It is hot in the basement. They are dizzy. The air is thick with the sermon. The lesson is everlasting; the food supply is not. The apples are rotting. The minister’s teeth bared, he shrieks about God’s hatred and wrath. He will not let them go. It is hot in the basement.
Shadow Self (poem)
She’s fourteen.
Medium height, slender,
waist-length hair as blue as her eyes.
She once broke her bed
with a baseball bat.
Cuts her arms with kitchen knives.
Pounds the wall until bruises
blossom on her knuckles
like poison flowers.
Misanthrope,
she seethes and boils
at the foolishness of others.
She hates everyone.
Alone at night she cries, sobs out
the busted machinery of her heart.
She wants to be loved,
but pushes people away.
She hates herself most of all.
Peace (poem)
Seeing her lying there
Clean white sheets
Penned in by bars
So small and helpless
I can almost pretend
She’s just napping
Like when she was new.
She needed me then
She needs me now
To be her strength, her mercy
To sever the cord
That connects her to me
Like when she was new.
I sit beside her and stroke her hair
Guiding her to sleep
Like when she was new
Only this time the tears are mine.
I brought her into this world
Knowing someday I’d leave her
But I wasn’t expecting this.
I think the only way I can live
Is to be grateful
That she is not in my position,
Will never be in my position.
I am there for her always
Like when she was new.
Every Day (poem)
Every day I peer into the bathroom mirror, trying to like the woman I see.
I hate my flat, thin hair. My friend has beautiful hair. It dazzles, her beautiful blonde curls haloing her face in soft waves. She has it done professionally; it costs over a hundred dollars and takes three hours.
I’ve lost eighty pounds this year. I run six miles a day and spend hours in the gym. My friend doesn’t eat much during the day, only dinner. She’s thinner than she used to be. Thinner than me.
I try to dress nicely, wear flattering clothes. My girdle squeezes my bulges of fat into submission. By the end of the day, my stomach will cry for release. I think of Victorian women, whose corsets deflated their lungs; I think of the men who sanctioned having women’s ribs removed for the sake of molding waists they could encircle with their hands.
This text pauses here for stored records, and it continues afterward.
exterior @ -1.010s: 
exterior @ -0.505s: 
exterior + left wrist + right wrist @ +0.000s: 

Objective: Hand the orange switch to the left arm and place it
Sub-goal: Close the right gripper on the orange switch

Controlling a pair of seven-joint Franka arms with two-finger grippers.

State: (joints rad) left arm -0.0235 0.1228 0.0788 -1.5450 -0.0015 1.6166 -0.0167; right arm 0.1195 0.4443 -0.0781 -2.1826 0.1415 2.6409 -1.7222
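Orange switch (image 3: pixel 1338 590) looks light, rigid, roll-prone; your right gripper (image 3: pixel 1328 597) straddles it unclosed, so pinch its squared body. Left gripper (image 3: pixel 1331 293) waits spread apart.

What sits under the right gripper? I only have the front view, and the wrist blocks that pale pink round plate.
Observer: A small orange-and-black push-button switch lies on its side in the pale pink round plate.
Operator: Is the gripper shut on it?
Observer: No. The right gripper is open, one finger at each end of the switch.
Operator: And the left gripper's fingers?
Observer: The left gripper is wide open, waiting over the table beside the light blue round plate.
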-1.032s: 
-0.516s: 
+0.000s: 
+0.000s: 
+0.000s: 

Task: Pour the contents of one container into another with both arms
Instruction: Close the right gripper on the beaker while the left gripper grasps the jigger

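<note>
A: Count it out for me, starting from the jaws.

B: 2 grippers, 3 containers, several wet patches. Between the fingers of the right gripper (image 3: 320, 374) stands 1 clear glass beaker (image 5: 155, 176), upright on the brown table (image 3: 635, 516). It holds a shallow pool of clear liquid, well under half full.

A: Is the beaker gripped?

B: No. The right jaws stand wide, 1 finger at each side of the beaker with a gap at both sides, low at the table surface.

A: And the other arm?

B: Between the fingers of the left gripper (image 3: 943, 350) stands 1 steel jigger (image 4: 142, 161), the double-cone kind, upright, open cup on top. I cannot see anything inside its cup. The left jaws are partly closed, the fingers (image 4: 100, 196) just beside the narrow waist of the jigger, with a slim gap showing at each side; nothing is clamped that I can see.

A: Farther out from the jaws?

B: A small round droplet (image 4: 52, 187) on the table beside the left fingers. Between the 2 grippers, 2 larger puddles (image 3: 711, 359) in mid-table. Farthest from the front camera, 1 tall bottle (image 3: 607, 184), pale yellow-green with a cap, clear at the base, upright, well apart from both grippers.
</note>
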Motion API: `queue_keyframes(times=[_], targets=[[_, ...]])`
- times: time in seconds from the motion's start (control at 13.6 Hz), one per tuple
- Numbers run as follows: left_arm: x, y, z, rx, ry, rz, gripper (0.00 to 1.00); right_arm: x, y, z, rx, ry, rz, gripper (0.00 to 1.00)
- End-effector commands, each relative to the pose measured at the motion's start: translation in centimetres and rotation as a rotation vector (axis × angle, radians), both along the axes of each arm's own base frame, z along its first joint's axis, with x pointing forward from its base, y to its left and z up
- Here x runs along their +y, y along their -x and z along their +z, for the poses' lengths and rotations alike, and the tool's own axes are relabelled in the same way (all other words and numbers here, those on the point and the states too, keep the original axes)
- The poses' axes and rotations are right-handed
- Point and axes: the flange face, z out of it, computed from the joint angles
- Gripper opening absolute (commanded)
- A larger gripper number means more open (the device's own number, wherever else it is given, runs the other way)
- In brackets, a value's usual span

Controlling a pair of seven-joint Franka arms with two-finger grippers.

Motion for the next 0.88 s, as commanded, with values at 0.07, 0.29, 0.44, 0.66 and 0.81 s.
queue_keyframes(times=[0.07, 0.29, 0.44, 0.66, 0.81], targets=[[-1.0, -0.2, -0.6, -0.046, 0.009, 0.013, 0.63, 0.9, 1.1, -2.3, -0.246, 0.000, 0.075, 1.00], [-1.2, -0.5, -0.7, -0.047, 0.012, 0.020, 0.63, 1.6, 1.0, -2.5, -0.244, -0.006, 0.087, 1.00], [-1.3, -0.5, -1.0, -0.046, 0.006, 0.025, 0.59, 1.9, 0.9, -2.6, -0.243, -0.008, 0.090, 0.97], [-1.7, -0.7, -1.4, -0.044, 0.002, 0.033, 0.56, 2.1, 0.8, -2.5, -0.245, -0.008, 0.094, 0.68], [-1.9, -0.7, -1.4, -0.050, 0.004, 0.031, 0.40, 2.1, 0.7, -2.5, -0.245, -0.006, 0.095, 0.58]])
I have boots that give me blisters, heels that cramp my calves. I have a pair of sandals that cut me. But no one can see the scars while I’m wearing them. My big feet disgust me. In China, they once reshaped girls’ feet by breaking their toes and forcing them into tiny shoes. Their options were a few years of pain in youth or a lifetime working in the fields because no man would marry a woman with unbound feet. It was for their own good.
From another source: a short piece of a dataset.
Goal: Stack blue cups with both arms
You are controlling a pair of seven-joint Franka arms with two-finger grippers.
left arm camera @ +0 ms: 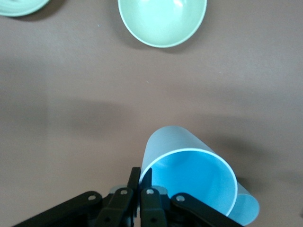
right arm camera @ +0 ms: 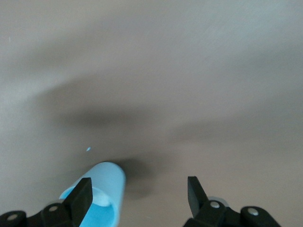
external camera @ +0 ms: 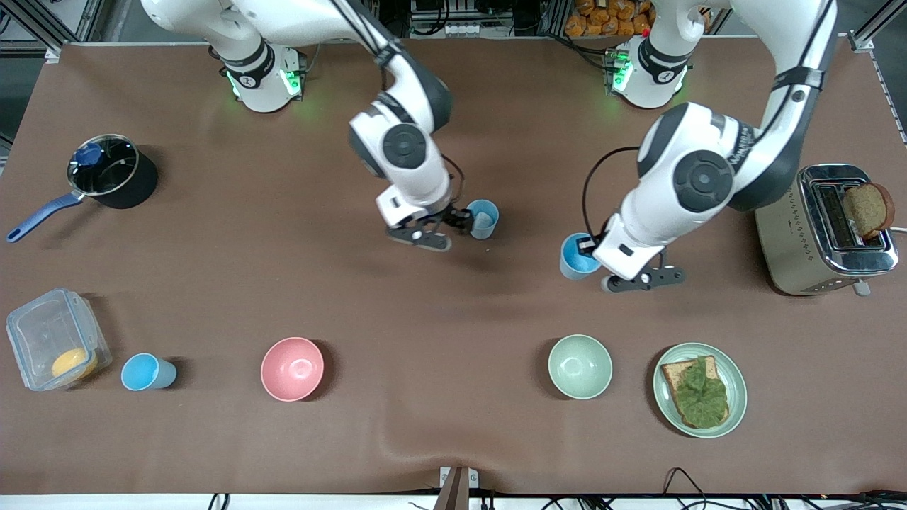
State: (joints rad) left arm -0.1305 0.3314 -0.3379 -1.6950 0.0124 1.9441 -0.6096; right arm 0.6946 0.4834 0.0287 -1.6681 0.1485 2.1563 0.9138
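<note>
Blue cup (left arm camera: 189, 177) pinched at its rim by the left end effector (left arm camera: 139, 187).

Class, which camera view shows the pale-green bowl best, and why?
The front view: the pale-green bowl shows whole, beside the plate. The left wrist view cuts off part of its rim. The right wrist view shows none of it.

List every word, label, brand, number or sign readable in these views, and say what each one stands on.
Nothing can be read for certain.
Left arm: dark lettering runs along its white link beside the round joint cap, too small to read.
Toaster: small marks near its lower edge, too small to read.
The blue cups, the bowls and the pot show no text.
</note>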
I draw quick eyeliner strokes. My sister has her makeup tattooed on. She’s pleased when the cosmetician congratulates her for not squirming. She still has to apply extra layers of makeup; she says she doesn’t feel it anymore if she pokes herself in the eye.
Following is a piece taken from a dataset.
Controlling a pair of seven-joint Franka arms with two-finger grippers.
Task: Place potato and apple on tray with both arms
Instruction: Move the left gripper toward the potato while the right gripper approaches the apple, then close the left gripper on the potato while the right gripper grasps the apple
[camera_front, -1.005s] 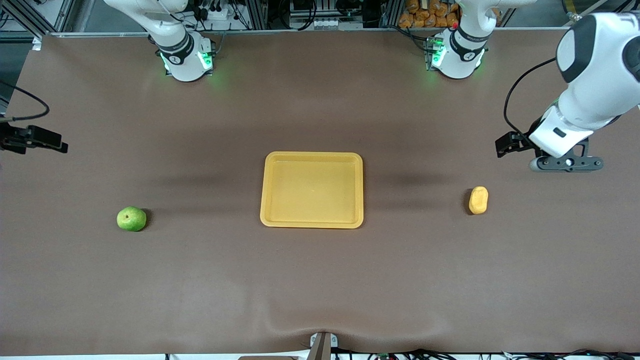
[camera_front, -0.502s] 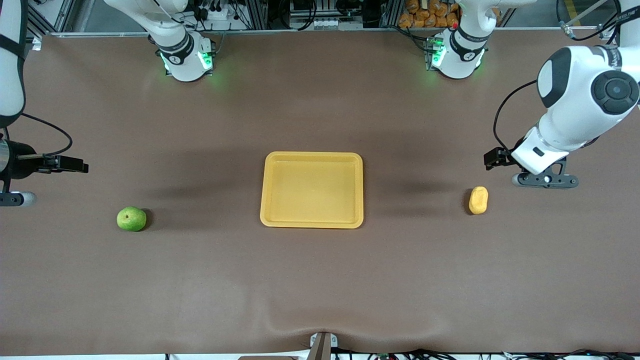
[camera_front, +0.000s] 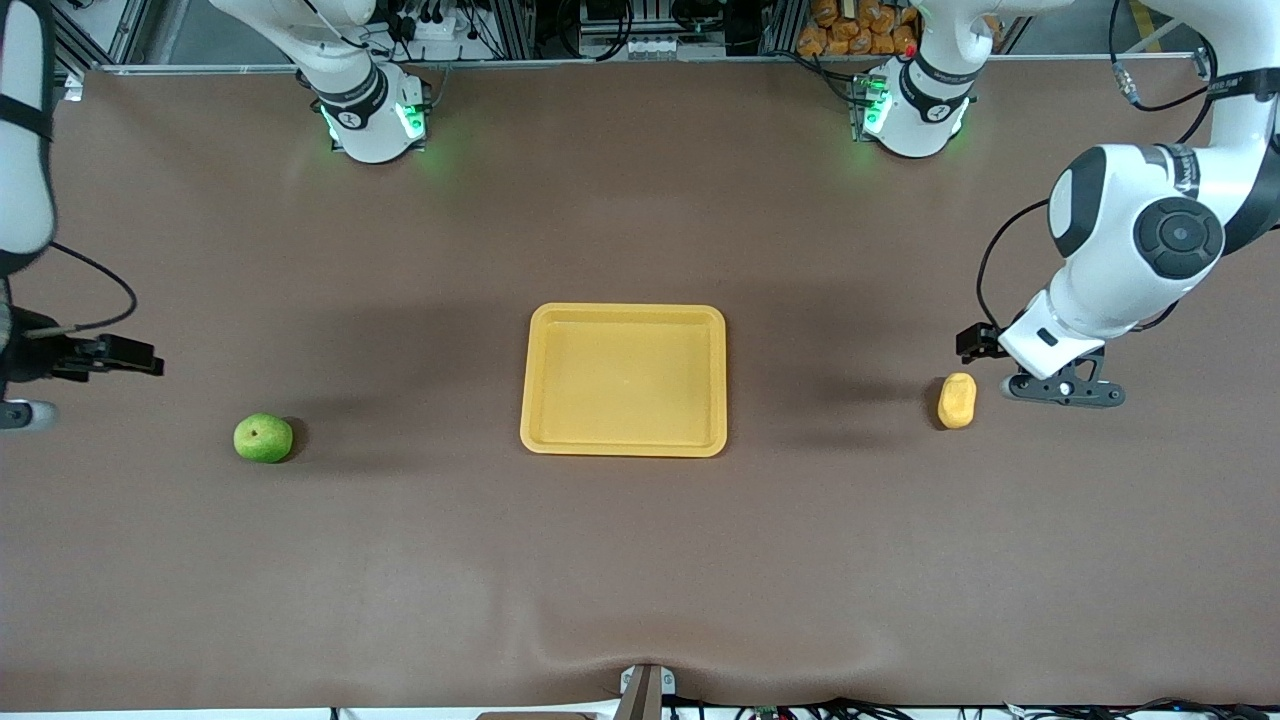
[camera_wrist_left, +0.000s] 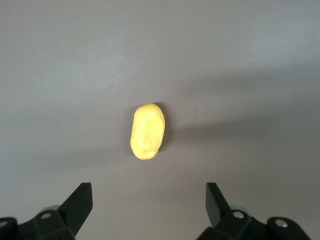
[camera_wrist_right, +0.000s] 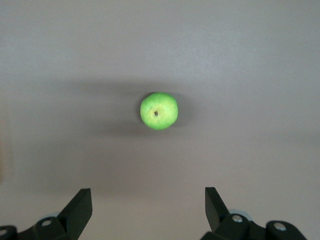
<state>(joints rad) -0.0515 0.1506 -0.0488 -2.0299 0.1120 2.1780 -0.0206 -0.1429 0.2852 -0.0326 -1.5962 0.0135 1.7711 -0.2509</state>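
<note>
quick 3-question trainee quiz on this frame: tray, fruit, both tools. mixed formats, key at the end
1. True or false: the tray already holds the apple.
2. Which arm's tool is beside the potato? A) left B) right
3. Fill in: both the left tool and the right tool have their fingers ____.

Key: 1 false, the apple lies on the table toward the right arm's end. 2 A. 3 open, holding nothing.
</note>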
I glare at my breasts, which are already beginning to sag. My friend is getting hers enlarged. I think of her small, perky chest being sliced open and foreign material shoved inside. I feel nauseous, and something else as well. Envy.
Yum (microfiction)
She sits at the picnic table in their backyard, chewing on a chicken leg. She knows her husband will not approve; he says she has been getting fat. There he is now, in the window. His eyes are bulging, and his pointy teeth are bared. She bares her teeth back at him, and resumes eating.
Red (microfiction)
She remembers his shirt was red, like the paint on his canvas. He had offered to show her more of his work, wanting her opinion. Then nothing. Red behind her eyes. She awakened in a windowless cell. She tried scratching her way out. Now her fingertips were red. She wondered if he’d paint her.
Please (microfiction)
She’s thirsty. Some water, to rid the taste of him in her mouth. She pauses, the cup halfway to her lips. A noise, under his snoring. She sees his arm, stretching impossibly long, coming from the bedroom. “Where are you?” “What are you doing?” Stretching around her, pulling tighter. And tighter. She drops the glass.
Penance (microfiction)
Dinner, the three of them. Mother asks her son-in-law if he ever feels guilty about his past, the mistakes he made, the surgeries when he lost patients. He says nothing but bites his thumb. She hears the crack of bone, sees the blood squirt onto her meatloaf. “I’ll take that as a yes,” Mother says.
The Hornet Field (microfiction)
In the hornet field green and blue are overwhelmed by brown and yellow. All is drone and bustle. In the hornet field eggs are dangerous. Hatchlings fight with deadly precision. I draw my sword and cross the threshold. I hum their tune and ready myself for battle. They’ll never take me alive.
Frogs (microfiction)
Sally was awakened by Rene shouting. Frogs were congregating on the window seat. A dream? But Rene’s grip was pulling her out of bed. A giant frog hurtled toward them. She tried to push it away; her hand sank into hot gummy skin. The flesh on her hand melting, she realized this was no dream.